ACTIVITY:
Using the records that follow, reproduce exactly the lines starting at the line containing "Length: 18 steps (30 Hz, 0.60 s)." and ending at the line containing "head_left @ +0". Include both end lines and no pictures.

Dataset items:
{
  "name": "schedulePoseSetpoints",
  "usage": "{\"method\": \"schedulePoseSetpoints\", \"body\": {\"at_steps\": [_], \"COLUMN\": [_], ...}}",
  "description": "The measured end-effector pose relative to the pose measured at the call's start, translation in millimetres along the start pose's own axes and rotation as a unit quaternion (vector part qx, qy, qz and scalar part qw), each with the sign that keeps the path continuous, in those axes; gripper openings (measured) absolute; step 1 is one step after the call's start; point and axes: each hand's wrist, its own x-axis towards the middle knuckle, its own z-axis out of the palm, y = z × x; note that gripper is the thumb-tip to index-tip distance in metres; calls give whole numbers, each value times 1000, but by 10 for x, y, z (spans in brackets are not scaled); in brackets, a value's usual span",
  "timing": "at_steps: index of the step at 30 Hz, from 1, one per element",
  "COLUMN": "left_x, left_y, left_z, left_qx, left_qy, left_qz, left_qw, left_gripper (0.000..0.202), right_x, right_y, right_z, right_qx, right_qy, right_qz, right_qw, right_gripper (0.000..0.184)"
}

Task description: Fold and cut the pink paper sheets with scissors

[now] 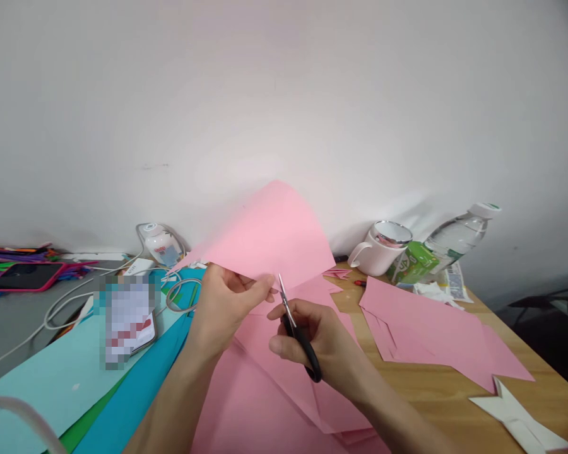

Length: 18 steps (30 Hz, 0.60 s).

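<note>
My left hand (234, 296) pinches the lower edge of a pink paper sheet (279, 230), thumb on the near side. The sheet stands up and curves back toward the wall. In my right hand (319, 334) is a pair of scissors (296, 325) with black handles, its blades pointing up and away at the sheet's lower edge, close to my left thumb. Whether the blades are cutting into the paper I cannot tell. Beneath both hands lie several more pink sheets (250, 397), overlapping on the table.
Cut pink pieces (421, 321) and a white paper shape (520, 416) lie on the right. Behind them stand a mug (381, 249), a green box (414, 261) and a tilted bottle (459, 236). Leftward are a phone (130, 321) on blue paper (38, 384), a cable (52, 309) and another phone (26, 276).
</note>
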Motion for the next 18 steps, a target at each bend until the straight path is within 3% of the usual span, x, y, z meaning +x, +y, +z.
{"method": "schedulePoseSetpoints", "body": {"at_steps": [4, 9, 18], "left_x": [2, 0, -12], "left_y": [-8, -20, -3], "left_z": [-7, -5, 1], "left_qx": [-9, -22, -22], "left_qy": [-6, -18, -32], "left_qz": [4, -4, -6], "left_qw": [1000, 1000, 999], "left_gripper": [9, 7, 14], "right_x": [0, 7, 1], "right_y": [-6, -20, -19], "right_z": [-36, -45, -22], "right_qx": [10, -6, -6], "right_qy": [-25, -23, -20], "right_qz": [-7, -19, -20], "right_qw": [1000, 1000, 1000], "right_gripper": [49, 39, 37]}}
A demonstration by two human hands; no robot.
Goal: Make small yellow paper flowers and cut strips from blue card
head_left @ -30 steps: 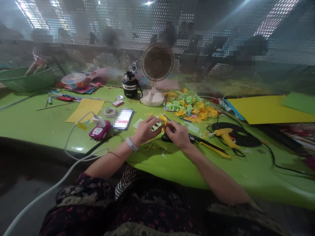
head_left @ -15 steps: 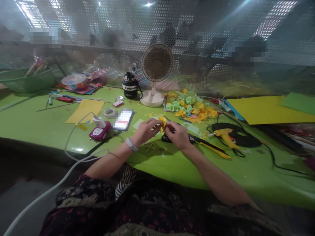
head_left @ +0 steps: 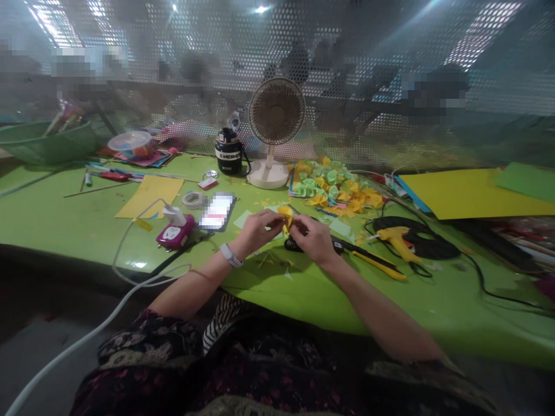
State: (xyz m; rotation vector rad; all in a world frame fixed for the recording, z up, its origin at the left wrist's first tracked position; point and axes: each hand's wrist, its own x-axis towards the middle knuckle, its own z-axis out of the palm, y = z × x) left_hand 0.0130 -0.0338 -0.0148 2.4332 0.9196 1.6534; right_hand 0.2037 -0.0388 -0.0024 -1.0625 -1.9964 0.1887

ANSWER TO THE PROBLEM:
Length: 18 steps (30 Hz, 0.60 s).

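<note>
My left hand (234, 296) pinches the lower edge of a pink paper sheet (279, 230), thumb on the near side. The sheet stands up and curves back toward the wall. In my right hand (319, 334) is a pair of scissors (296, 325) with black handles, its blades pointing up and away at the sheet's lower edge, close to my left thumb. Whether the blades are cutting into the paper I cannot tell. Beneath both hands lie several more pink sheets (250, 397), overlapping on the table.
Cut pink pieces (421, 321) and a white paper shape (520, 416) lie on the right. Behind them stand a mug (381, 249), a green box (414, 261) and a tilted bottle (459, 236). Leftward are a phone (130, 321) on blue paper (38, 384), a cable (52, 309) and another phone (26, 276).
</note>
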Motion for the next 18 steps, a target at each bend until the straight path is within 3% of the usual span, x, y, z meaning +x, +y, +z.
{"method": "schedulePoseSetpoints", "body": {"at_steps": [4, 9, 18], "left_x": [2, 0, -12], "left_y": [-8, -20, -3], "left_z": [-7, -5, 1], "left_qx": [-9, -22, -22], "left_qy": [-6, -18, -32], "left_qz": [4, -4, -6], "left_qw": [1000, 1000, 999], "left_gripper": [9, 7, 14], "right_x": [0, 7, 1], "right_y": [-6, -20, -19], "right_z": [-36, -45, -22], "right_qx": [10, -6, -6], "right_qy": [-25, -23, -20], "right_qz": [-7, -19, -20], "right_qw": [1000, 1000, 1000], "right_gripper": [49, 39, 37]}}
A demonstration by two human hands; no robot.
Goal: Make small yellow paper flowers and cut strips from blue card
head_left @ -30 steps: 
head_left @ -15 steps: 
head_left @ +0 steps: 

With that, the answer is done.